The downside: The HCG diet, like most other ultra-low-calorie diets, may induce muscle loss, resulting in a decreased capacity to burn calories. (35)
Such extreme calorie restriction limits the number of calories your body burns even more. This is because your body believes it is famished and strives to save energy.
Furthermore, most HCG items on the market are frauds with no HCG. Only injections can enhance this hormone’s levels in the blood.
Furthermore, the diet has many adverse side effects, such as headaches, lethargy, and depression. There has also been one instance of a lady suffering blood clots due to the diet.
The FDA opposes this diet, calling it harmful, unlawful, and deceptive.
8. The Zone Diet
The Zone Diet is a low-glycemic-load diet in which carbohydrates are limited to 35–45 percent of daily calories, and protein and fat are limited to 30 percent each.
It advises consuming carbohydrates solely with a low glycemic index (GI).
A food’s GI estimates how much it boosts blood glucose levels after intake.
The Zone Diet was created to prevent diet-induced inflammation, promote weight loss, and lower your risk of chronic illnesses.
The Zone Diet advocates balancing each meal with 1/3 protein, 2/3 colorful fruits and vegetables, and a dash of fat — specifically, monounsaturated oil, such as olive oil, avocado, or almonds.
It also restricts high-GI carbohydrates like bananas, rice, and potatoes.
Weight loss: Research on low-GI diets has been inconsistent.
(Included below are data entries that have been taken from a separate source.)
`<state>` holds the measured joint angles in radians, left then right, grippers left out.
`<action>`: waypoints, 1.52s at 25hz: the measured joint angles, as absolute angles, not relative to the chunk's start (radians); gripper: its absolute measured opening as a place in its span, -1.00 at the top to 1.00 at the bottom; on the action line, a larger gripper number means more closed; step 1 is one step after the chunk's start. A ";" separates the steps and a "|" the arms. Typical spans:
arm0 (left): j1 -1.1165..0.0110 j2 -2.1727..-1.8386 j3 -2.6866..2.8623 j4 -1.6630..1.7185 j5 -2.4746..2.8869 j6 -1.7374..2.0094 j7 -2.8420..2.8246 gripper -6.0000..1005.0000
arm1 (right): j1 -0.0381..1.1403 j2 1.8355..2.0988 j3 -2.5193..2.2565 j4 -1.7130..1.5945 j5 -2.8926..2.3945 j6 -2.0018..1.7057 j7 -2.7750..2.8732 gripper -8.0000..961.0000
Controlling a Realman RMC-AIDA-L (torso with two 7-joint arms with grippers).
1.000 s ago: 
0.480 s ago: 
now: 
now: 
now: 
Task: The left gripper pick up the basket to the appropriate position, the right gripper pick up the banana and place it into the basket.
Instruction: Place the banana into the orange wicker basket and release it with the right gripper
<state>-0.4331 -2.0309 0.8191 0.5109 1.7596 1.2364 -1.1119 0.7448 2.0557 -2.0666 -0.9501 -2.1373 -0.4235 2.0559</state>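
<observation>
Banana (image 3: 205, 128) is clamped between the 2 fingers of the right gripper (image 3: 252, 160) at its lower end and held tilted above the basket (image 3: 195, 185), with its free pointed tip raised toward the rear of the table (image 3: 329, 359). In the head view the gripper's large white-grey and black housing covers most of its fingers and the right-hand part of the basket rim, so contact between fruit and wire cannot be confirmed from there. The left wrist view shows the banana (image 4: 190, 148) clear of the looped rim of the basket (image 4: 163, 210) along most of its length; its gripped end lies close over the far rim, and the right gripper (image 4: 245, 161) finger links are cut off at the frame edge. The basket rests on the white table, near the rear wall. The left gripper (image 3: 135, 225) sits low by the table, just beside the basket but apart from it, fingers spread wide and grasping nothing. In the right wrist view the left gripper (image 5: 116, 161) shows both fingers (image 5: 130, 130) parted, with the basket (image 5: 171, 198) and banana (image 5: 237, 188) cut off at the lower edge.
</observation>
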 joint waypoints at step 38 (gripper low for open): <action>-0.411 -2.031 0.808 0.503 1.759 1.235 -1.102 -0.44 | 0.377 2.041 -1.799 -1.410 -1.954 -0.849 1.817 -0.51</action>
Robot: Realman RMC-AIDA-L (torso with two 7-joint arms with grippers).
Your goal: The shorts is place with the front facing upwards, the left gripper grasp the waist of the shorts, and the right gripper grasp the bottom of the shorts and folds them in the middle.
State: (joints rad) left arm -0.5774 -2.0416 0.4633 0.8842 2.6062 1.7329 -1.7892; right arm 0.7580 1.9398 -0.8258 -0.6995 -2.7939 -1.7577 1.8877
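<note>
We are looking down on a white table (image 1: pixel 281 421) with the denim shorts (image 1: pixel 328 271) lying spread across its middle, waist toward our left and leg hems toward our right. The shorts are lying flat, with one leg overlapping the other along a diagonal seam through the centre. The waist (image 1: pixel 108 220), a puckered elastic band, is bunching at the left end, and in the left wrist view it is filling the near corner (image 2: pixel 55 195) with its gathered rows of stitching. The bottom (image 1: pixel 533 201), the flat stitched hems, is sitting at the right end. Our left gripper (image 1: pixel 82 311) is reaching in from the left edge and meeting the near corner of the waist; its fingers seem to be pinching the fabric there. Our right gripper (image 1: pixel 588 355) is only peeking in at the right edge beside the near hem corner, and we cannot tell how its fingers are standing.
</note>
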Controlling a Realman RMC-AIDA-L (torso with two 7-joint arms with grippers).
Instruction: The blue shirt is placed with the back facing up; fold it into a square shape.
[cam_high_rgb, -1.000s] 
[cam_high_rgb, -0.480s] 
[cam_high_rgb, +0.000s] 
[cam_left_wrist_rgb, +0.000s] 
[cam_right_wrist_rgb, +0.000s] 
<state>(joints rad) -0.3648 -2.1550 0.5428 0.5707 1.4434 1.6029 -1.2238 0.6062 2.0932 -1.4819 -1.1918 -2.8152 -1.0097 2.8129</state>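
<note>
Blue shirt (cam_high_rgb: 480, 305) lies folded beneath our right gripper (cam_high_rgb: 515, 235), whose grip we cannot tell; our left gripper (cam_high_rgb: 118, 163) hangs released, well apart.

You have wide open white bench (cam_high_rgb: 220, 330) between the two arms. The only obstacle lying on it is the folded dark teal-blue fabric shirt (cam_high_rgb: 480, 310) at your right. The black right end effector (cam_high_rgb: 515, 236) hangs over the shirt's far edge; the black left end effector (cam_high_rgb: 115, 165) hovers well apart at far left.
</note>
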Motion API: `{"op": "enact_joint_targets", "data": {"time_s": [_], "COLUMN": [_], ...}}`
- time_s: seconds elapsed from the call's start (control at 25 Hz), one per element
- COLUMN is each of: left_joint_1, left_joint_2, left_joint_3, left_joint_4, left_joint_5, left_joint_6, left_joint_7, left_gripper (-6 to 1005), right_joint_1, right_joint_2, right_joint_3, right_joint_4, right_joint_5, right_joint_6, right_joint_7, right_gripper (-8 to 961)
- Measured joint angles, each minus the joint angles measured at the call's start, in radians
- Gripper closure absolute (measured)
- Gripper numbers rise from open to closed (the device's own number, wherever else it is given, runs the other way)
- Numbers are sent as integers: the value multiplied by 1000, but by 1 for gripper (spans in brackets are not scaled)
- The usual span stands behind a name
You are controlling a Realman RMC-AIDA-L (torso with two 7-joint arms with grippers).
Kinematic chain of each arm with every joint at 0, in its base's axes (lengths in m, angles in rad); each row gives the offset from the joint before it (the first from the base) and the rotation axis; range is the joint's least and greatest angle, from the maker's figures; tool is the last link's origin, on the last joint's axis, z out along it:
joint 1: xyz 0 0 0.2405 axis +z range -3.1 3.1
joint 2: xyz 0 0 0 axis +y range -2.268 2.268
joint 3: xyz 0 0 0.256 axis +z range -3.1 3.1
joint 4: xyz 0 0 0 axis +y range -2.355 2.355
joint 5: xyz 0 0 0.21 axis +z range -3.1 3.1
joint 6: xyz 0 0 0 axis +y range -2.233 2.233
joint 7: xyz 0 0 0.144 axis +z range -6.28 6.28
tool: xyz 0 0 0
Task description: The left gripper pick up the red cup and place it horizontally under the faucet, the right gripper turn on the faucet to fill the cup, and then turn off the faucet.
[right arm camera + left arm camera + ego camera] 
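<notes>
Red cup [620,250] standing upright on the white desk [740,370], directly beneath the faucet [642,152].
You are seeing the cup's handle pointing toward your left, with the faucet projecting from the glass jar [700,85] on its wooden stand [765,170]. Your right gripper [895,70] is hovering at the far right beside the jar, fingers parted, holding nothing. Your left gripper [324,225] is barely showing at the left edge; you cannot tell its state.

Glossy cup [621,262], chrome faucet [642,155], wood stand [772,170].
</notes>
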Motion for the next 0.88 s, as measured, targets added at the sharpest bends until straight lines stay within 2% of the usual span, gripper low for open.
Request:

While some claim that the diet improves weight loss and lowers hunger, others argue that it results in very little weight loss compared to other diets. (36, 37)
Other advantages: The most significant advantage of this diet is a decrease in risk factors for heart diseases, such as lower cholesterol and triglycerides. (38, 39)
According to one research, the Zone Diet may improve blood sugar management, decrease waist circumference, and minimize chronic inflammation in type 2 diabetics who are overweight or obese.
The downside: One of the few disadvantages of this diet is that it restricts using some good carb sources, such as bananas and potatoes.
Result in Bottom Line
There is no such thing as a perfect diet for losing weight.
Different diets work for other individuals, so choose one that fits your lifestyle and preferences.
The optimal diet for you is one that you can maintain over time.